Qinghua Liu, Saritha Guntuku, Xian Shu Cui, Shuhei Matsuoka, David Cortez, Katsuyuki Tamai, Guangbin Luo, Sandra Carattini-Rivera, Francisco DeMayo, Allan Bradley, Larry A. Donehower, Stephen J. Elledge

Research output: Contribution to journalArticlepeer-review

1450 Scopus citations

Abstract

Chk1, an evolutionarily conserved protein kinase, has been implicated in cell cycle checkpoint control in lower eukaryotes. By gene disruption, we show that CHK1 deficiency results in a severe proliferation defect and death in embryonic stem (ES) cells, and peri-implantation embryonic lethality in mice. Through analysis of a conditional CHK1-deficient cell line, we demonstrate that ES cells lacking Chk1 have a defective G2/M DNA damage checkpoint in response to γ-irradiation (IR). CHK1 heterozygosity modestly enhances the tumorigenesis phenotype of WNT-1 transgenic mice. We show that in human cells, Chk1 is phosphorylated on serine 345 (S345) in response to UV, IR, and hydroxyurea (HU).
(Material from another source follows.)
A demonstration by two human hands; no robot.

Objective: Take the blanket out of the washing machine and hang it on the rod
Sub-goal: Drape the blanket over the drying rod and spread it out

Overexpression of wild-type Atr enhances, whereas overexpression of the kinase-defective mutant Atr inhibits S345 phosphorylation of Chk1 induced by UV treatment. Taken together, these data indicate that Chk1 plays an essential role in the mammalian DNA damage checkpoint, embryonic development, and tumor suppression, and that Atr regulates Chk1.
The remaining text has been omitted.